Winbush, over dinner at the Springfield Grille, a popular steak joint, pulled out her smartphone and pointed to a recent story that the state’s largest Medicaid managed care provider is set to cut ties with the Cleveland Clinic, a speciality hospital that serves many in northeastern Ohio.

“It would be devastating,” she said, if the poor or disabled were unable to access care at Cleveland Clinic. She says she believes Trump would agree.

Winbush knows first hand. She’s been diagnosed with multiple sclerosis and has a health plan through her employer. But she likes the safety net.

“Should I ever lose my benefits or lose my job . . .” she said, trailing off.

Steven Glass, the chief financial officer for the Cleveland Clinic, said the hospital hopes to resolve the issue.

He added that 13 percent of its patients are covered through Medicaid.

Even some of the people who helped Trump win the presidency acknowledge that Obamacare has some appeal — a considerable shift given the heated campaign rhetoric.

“Here in Ohio, they want results.
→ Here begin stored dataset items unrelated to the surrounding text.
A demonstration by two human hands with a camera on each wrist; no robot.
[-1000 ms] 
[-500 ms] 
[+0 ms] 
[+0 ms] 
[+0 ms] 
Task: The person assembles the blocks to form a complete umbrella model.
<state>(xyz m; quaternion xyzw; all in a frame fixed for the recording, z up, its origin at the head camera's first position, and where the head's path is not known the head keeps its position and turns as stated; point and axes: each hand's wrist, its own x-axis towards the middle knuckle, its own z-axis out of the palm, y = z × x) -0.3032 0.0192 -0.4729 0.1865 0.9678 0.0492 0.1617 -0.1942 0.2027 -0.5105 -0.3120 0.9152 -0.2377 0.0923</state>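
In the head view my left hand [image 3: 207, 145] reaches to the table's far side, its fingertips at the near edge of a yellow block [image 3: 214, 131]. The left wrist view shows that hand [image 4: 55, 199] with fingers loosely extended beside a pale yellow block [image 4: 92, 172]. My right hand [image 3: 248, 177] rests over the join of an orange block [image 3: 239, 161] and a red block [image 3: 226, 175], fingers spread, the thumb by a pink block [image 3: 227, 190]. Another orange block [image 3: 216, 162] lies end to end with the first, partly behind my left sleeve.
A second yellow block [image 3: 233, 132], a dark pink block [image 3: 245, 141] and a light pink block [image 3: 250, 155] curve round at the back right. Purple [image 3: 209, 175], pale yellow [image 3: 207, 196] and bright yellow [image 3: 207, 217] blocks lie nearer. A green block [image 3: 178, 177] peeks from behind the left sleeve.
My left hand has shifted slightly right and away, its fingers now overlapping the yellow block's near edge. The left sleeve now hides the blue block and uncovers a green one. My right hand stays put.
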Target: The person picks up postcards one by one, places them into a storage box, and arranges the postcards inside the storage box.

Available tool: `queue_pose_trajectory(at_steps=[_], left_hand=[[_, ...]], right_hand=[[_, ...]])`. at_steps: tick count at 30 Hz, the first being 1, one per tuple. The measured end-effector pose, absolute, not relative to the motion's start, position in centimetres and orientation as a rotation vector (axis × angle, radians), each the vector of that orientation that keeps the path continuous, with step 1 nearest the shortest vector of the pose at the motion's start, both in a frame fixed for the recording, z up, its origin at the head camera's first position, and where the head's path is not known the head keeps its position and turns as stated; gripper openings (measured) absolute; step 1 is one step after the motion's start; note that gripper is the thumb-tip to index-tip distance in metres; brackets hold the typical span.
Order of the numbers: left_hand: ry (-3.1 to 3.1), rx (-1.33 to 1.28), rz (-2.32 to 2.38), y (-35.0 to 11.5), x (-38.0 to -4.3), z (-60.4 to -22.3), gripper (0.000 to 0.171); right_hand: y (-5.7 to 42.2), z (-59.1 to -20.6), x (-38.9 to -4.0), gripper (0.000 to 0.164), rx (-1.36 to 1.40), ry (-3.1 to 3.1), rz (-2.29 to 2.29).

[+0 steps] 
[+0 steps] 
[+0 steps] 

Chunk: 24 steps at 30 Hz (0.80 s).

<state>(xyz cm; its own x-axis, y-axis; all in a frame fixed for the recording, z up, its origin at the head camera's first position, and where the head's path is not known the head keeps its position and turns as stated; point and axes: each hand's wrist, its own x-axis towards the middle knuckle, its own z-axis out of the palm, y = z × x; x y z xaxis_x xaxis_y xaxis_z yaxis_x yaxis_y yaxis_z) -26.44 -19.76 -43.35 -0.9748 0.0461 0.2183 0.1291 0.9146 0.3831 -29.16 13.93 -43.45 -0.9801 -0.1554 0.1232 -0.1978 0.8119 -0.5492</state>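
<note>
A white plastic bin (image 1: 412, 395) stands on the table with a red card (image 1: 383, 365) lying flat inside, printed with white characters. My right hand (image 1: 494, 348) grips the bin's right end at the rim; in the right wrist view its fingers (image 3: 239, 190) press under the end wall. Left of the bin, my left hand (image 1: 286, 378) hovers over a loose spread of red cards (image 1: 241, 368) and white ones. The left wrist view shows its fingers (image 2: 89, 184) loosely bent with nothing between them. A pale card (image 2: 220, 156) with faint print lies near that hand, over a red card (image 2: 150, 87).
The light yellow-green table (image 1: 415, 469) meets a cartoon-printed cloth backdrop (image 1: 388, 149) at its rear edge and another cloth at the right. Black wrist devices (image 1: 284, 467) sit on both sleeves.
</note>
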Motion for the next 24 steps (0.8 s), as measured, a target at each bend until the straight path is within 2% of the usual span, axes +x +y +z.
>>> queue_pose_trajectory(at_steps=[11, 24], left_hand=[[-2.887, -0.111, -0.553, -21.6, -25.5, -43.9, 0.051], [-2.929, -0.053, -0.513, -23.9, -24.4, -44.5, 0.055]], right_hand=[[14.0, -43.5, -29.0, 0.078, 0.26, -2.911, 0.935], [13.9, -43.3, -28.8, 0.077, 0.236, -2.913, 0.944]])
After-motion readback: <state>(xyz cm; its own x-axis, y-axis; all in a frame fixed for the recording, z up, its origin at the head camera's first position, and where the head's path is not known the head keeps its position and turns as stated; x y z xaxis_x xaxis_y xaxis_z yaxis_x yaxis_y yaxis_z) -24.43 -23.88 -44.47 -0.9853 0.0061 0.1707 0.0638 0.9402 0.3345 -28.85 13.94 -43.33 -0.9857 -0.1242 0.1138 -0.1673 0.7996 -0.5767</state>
And they want something different,” said Rob Scott, who was Donald Trump’s deputy state director in Ohio during the general election and is a city councilman in Kettering, Ohio.

“I’m not saying that people out there, that the ACA has done all bad,” said Scott. “There have been things in it that have done good,” he added, ticking off guaranteed coverage for preexisting conditions and allowing parents to keep their children on their insurance plans.

As a conservative, he wants it erased. But he’s hearing a new theme: “There is an acknowledgment that there have been some things that the ACA has done that are good,” he said.